Glücksbotschaft 4: Arbeit zu haben, ist ein Glück und Voraussetzung für vieles andere.

Hans lud den Stein auf und ging mit vergnügtem Herzen weiter; seine Augen leuchteten vor Freude, 'ich muss in einer Glückshaut geboren sein,' rief er aus … Indessen, weil er so lange auf den Beinen gewesen war, begann er müde zu werden; auch plagte ihn der Hunger, …zudem drückten ihn die Steine ganz erbärmlich. … Wie eine Schnecke kam er zu einem Brunnen geschlichen, wollte da ruhen und sich mit einem frischen Trunk laben: damit er aber die Steine nicht beschädigte, legte er sie bedächtig neben sich auf den Rand des Brunnens …da stieß er ein klein wenig an und beide Steine plumpten hinab.
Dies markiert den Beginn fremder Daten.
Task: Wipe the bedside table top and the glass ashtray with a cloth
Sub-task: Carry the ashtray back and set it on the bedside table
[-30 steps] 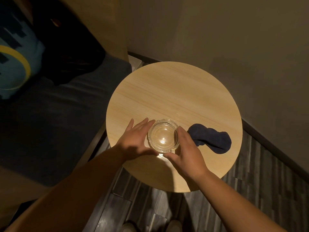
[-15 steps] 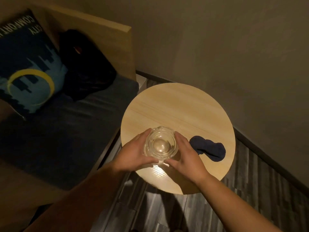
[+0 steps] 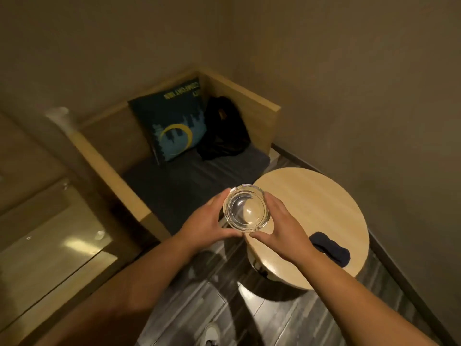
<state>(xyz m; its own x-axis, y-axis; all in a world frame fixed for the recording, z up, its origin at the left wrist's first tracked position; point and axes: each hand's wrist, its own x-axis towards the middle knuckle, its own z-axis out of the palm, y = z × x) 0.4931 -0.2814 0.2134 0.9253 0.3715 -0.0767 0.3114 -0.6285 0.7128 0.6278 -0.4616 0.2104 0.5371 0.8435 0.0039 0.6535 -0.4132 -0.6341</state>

Glücksbotschaft 5: Arbeit allein erschöpft, bedrückt und man kann sie leicht verlieren.

'So glücklich wie ich,' rief er aus, 'gibt es keinen Menschen unter der Sonne.' Mit leichtem Herzen und frei von aller Last sprang er nun fort, bis er daheim bei seiner Mutter war.

Glücksbotschaft 6: Zum Glück gehören auch Orte, an denen man sich beheimatet fühlt, und Beziehungen zu Menschen, die einem eine „soziale Heimat“ bieten.

Um nicht missverstanden zu werden. Dies Märchen hat ja etwas Komödiantisches, man könnte schmunzeln über die Einfalt und Dümmlichkeit des Hans. Dabei dürfen die angesprochenen Glücksvorstellungen aber nicht verächtlich gemacht werden.

Diese ständigen Tausche zeigen doch nur, dass Glück vorläufig und flüchtig ist, dass sich die Vorstellungen von Glück je nach Lebenssituation wandeln können. Somit ist das Leben immer auch eine ständige Suche nach dem Glück, der Weg ist das Ziel.

Gebet
Ach Gott, ich schaue zu dir auf und hoff, dass du mich siehst,
das du mich nimmst, so wie ich bin, und was ich brauch, mir gibst.
… du weißt, was ich begehr,
… und was ich wünsch so sehr.
Ich kleines armes Menschenkind, ich denk an Ruhm und Ehr,
an Gold und bunten Edelstein, doch brauch ich das so sehr?
In meinem kleinen Erdenkreis, da zählt sowas die Welt,
und richtig glücklich scheint zu sein, wer hat viel Ruhm und Geld.
Doch ist der wirklich so zufrieden, oder scheint’s nur so zu sein?
Scheint der, der wirklich reich am Geld, auch wirklich reich zu sein?
Ach, guter Gott, du kannst ins Herze sehn,
nur du kennst mich, nur du kannst mich verstehn.
So geb ich mich in deine Hand
und hoffe nun auf dich.
Und sollt ich schon am Abgrund steh’n, so, bitte, rette mich.
Mach aus diesem dürr Gestrüpp den schönsten Rosenstrauch,
und gib mir, was ich wirklich brauch.